CU01 is an oral therapy based on dimethyl fumarate (DMF) and exerts anti-inflammatory, antioxidant, and anti-fibrotic effects through activation of Nrf2 and inhibition of TGF-β signaling.

DMF has already been used for many years in the treatment of psoriasis and multiple sclerosis with its safety and efficacy well established. Curacle is leveraging this proven compound to expand its application into the field of renal diseases.

A company official said “By demonstrating both efficacy and safety in the Phase 2b trial, we have significantly increased the possibility of commercialization as a new kidney disease therapy.
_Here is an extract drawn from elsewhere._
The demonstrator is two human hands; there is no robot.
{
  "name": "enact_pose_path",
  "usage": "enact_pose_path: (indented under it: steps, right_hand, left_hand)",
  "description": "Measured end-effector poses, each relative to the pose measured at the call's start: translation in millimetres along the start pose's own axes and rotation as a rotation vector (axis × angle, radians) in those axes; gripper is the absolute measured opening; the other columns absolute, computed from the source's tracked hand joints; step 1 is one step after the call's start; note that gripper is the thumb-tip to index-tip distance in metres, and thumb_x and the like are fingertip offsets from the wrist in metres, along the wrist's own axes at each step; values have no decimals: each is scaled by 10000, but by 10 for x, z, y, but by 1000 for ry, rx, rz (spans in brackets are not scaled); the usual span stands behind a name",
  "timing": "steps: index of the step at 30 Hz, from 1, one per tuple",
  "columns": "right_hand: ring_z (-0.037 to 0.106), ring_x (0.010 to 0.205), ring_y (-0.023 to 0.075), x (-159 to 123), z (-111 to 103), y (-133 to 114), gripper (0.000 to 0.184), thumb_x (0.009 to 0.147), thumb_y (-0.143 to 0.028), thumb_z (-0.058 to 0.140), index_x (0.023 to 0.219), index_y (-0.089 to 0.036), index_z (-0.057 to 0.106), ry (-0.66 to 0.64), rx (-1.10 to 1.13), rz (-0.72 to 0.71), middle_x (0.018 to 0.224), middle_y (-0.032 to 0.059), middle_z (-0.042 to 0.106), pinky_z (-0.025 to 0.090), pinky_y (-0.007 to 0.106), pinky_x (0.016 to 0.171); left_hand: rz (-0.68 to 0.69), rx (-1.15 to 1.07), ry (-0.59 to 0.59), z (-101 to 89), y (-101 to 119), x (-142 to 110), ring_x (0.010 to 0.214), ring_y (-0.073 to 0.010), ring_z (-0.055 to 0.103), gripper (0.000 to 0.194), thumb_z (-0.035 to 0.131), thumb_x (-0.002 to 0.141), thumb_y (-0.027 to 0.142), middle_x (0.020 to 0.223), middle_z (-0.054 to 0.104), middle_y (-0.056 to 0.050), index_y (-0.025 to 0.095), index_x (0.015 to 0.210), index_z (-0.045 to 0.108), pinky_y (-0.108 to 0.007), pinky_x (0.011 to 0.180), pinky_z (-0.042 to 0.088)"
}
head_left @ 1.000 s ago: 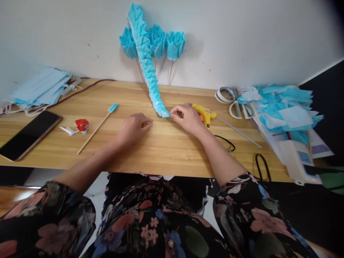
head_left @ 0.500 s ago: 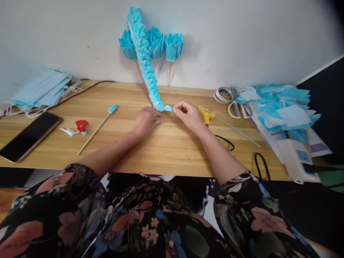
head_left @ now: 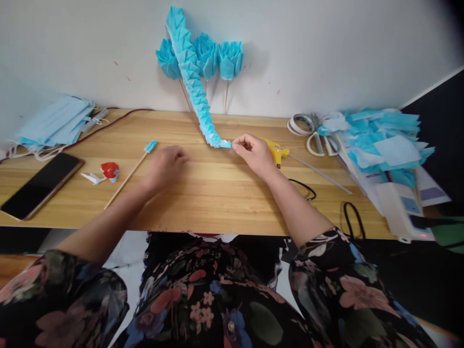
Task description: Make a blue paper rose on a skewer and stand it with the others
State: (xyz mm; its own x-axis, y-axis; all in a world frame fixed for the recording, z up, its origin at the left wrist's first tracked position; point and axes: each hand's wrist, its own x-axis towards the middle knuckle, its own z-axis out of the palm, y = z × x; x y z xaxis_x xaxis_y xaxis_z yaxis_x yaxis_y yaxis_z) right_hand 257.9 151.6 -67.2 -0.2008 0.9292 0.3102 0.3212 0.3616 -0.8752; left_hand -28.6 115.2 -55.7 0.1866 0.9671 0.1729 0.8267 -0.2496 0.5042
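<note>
My right hand (head_left: 253,153) pinches the near tip of a long strip of folded blue petals (head_left: 192,79) between thumb and forefinger. The strip leans up against the wall, in front of blue flowers (head_left: 230,60) on thin sticks. Apart from the strip, my left hand (head_left: 166,166) hovers over the table, its curled fingers smeared by motion. Closest to it is a wooden stick (head_left: 130,179) with a small blue bud (head_left: 151,146) at its top. A yellow glue gun (head_left: 278,153) lies partly hidden behind my right hand.
Left on the table (head_left: 217,203) are face masks (head_left: 56,121), a phone (head_left: 41,186) and a red-and-white piece (head_left: 109,170). On the right lie a tape roll (head_left: 300,124), scissors (head_left: 316,145), a glue stick (head_left: 319,173), blue cut pieces (head_left: 380,140) and a white device (head_left: 398,210).
My left hand has let go of the strip's lower end and moved left toward the bud stick. My right hand keeps its pinch on the tip, almost in place.
</note>
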Motion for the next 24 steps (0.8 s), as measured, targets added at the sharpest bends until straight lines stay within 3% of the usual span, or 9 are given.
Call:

Moreover, with the filing of this use patent CU01 has gained additional exclusive rights for this specific indication on top of its existing patents further enhancing its business value.”

The official added “This patent is expected to serve as an important catalyst not only in the domestic market but also in global licensing negotiations, and based on this, we will move forward in earnest with the commercialization of CU01.”

CU01 has a dual mechanism of action, activating Nrf2 and inhibiting TGF-β signaling. (Source: Curacle)

◇Cellbion Nears Conditional Approval, Challenges Pluvicto



Expectations surrounding Cellbion’s radiopharmaceutical therapy (RPT) for prostate cancer are rising rapidly as the company draws attention for both the possibility of early commercialization following its application for conditional approval and potential out licensing based on its Phase 2 results. On the day, Cellbion’s shares closed at 26,300 won up 7.35% (1,800 won) from the previous session.

Cellbion received the final clinical study report (CSR) for its Phase 2 trial in metastatic castration-resistant prostate cancer (mCRPC) last month and subsequently submitted an application for conditional approval to the Ministry of Food and Drug Safety.

The conditional approval pathway allows drugs for rare and intractable diseases to be marketed based on Phase 2 data alone.

In the Phase 2 trial, the therapy achieved an objective response rate (ORR) of approximately 35.9%, demonstrating superior efficacy compared with leading competing RPT therapies. The company aims to obtain conditional approval in the first half of the year and begin patient supply in the second half. Cellbion is also conducting a combination trial with MSD’s Keytruda.

A company official said it is pursuing indication expansion and out-licensing as core strategies and plans to advance licensing discussions based on the Phase 2 data, noting that the industry estimates the out-licensing value of 177Lu-Focuvotide at more than 1 trillion won.

In clinical studies, Focuvotide has shown advantages over Novartis’ Pluvicto in both efficacy and safety, while also offering better price competitiveness, with the cost per treatment set at 27 million won compared with Pluvicto’s 35 million won in Korea.

Novartis’ Pluvicto Sales: Historical Performance and Outlook (Source: Novartis)

◇NGeneBio, LG AI to Launch One-Minute Diagnosis



NGeneBio continued to gain momentum following news of its collaboration with LG AI Research with its shares closing at 2,245 won, up 11.41% from the previous session.

On January 20, the company announced that it had signed a licensing agreement for LG AI Research’s precision medicine AI model, EXAONE Path 2.0 describing the deal as a key step in its transformation into an “AI medical data company.”

Under the agreement NGeneBio will integrate an AI model that predicts EGFR mutations into its platform. Based on pathological tissue images, the technology can determine EGFR mutation status in non-small cell lung cancer patients in less than one minute, compared with about two weeks required by conventional genetic testing.

NGeneBio plans to begin clinical validation of the model with Asan Medical Center and, after obtaining approval from the Ministry of Food and Drug Safety (MFDS) as a Software as a Medical Device (SaMD) to deploy it across its platforms including NGLIS and NGAS which are already used by major hospitals in Korea.

CEO Min sik Kim said the partnership marks a turning point in the company’s data strategy and will accelerate its evolution beyond an NGS solutions provider into an AI medical data company.